Pas les œufs des parents jetés à la hâte dans l’assiette, trop baveux et trop blêmes, non, de vrais œufs en anneaux de Saturne, au contour grillé, au jaune ferme et charnu, trônant sur une purée tout aussi honnête, consistante et moelleuse, liée de beurre et de muscade. Et à ce camaïeu de jaune venait invariablement s’ajouter la gaufrette du dessert. Il y en avait une variété, de ces ocres brunis, et c’était chaque fois la surprise : simples gaufrettes craquantes, losanges impeccables et dodus dans leur boîte de métal, fines galettes striées garnies au cœur d’une couche de cassonade ; tout finissait englouti par les mêmes bouches avides auxquelles les mots manquent aujourd’hui pour rendre justice, la nostalgie au ventre, à ces petites madeleines personnelles.
Dans le cercle hautement restreint des copains, Annie avait, incongrument, sa place. Trop mère pour en garder le sérieux, trop vieille pour être adulte, elle était de notre âge comme de tous les autres. Pour cela, elle comprenait le jeu. Elle s’enquerrait du sort de la demoiselle kidnappée la semaine précédente par les corsaires et du montant de la rançon, pourvoyait l’attirail nécessaire à la construction du réseau de canaux par lequel, après le repas et d’un accord unanime, l’on avait décidé de saccager son potager. Elle laissait la petite clique grimper aux arbres, jouer les funambules sur le mur d’enceinte du jardin, pansait parfois un coude suintant de sang et de sève ; et de la pénombre fraîche du salon ouvert montait sa voix, dictant sans coup faillir le rythme des cache-cache et des un, deux, trois Soleil.

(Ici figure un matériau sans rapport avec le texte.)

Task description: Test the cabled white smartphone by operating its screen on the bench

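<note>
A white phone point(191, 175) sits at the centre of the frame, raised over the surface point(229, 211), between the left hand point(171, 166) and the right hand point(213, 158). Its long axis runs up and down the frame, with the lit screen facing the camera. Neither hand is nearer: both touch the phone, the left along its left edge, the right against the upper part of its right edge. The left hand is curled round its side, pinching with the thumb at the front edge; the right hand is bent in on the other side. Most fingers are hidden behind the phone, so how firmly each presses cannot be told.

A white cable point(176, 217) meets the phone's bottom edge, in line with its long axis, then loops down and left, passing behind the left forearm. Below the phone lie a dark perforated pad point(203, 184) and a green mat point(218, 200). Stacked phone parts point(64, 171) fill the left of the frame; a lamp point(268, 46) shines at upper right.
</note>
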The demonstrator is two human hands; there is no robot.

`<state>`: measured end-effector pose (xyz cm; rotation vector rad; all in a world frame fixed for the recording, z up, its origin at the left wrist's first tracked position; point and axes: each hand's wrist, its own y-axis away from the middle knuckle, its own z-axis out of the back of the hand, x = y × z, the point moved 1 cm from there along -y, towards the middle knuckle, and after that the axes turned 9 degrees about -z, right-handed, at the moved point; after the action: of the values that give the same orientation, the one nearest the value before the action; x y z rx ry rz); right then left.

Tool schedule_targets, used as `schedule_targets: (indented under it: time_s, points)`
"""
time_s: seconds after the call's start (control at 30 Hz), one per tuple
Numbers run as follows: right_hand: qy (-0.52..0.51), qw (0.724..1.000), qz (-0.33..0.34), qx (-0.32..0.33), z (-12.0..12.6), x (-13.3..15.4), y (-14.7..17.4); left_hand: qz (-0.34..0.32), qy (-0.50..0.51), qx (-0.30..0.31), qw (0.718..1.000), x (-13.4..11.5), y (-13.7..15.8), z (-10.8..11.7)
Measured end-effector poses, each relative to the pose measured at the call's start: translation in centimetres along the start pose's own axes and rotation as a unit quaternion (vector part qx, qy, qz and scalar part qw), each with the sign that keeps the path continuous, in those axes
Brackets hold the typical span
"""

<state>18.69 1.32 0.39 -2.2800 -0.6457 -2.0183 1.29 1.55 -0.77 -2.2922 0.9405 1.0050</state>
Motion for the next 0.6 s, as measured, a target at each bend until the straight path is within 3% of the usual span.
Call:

Sans doute nous regarda-t-elle pousser, pendant des années, comme on regarde l’arbre fruitier en attendant son millésime. Elle suivait, de loin mais avec satisfaction, les réussites scolaires, les bulletins s’accumulant dans ses tiroirs ; et, en parlant peu, elle n’en était pas moins fière. Mais elle voyait grandir et s’éloigner ces petites branches dont elle avait materné la croissance, veillé les fièvres et satisfait les appétits. Elle invitait encore la famille à manger, nous offrant le spectacle de ses mains toujours plus bleues, s’agitant dextres au-dessus de la gazinière antique pour préparer une pâte à gaufres. Et à ces deux opales timides mais sûres répondaient des miroirs jumeaux, deux yeux qui semblaient s’éclaircir à mesure que les joues qu’ils surplombaient se marbraient de couperose. Les trois gosses s’éclipsaient désormais avant la fin du repas, rappelées à leur propre monde par un téléphone, une pièce rapportée présente ce jour-là, ou l’appel pressant de quelque mélancolie adolescente. Les au-revoirs n’étaient jamais inquiets, jamais amers, jamais adieu ; pas même celui qui, pour moi, précéda un très long voyage. Ni sa hanche vacillante, ni l’appendicite, ni ses siestes toujours plus longues dans le petit fauteuil du salon ne nous inquiétèrent outre mesure : on ne pouvait perdre Annie, elle était coulée dans l’éternité.
C’est tout juste de retour de ce très long voyage que j’appris sa mort. En nostalgique inconsolable, je poursuivais mon enfance dans chaque théâtre des vacances d’antan. Il y eut l’Ardèche, puis les Pyrénées. Et c’est dans un petit village de là-bas, un de ceux qui avaient le mieux bercé mes étés, accueilli le plus d’heures bleues, de soirs tranquilles, de soleil insouciant, que nous parvint la nouvelle. Annie est morte.
Je traversais la France entière pour ne revoir qu’un cercueil. Petit, tout petit. Un cercueil d’enfant.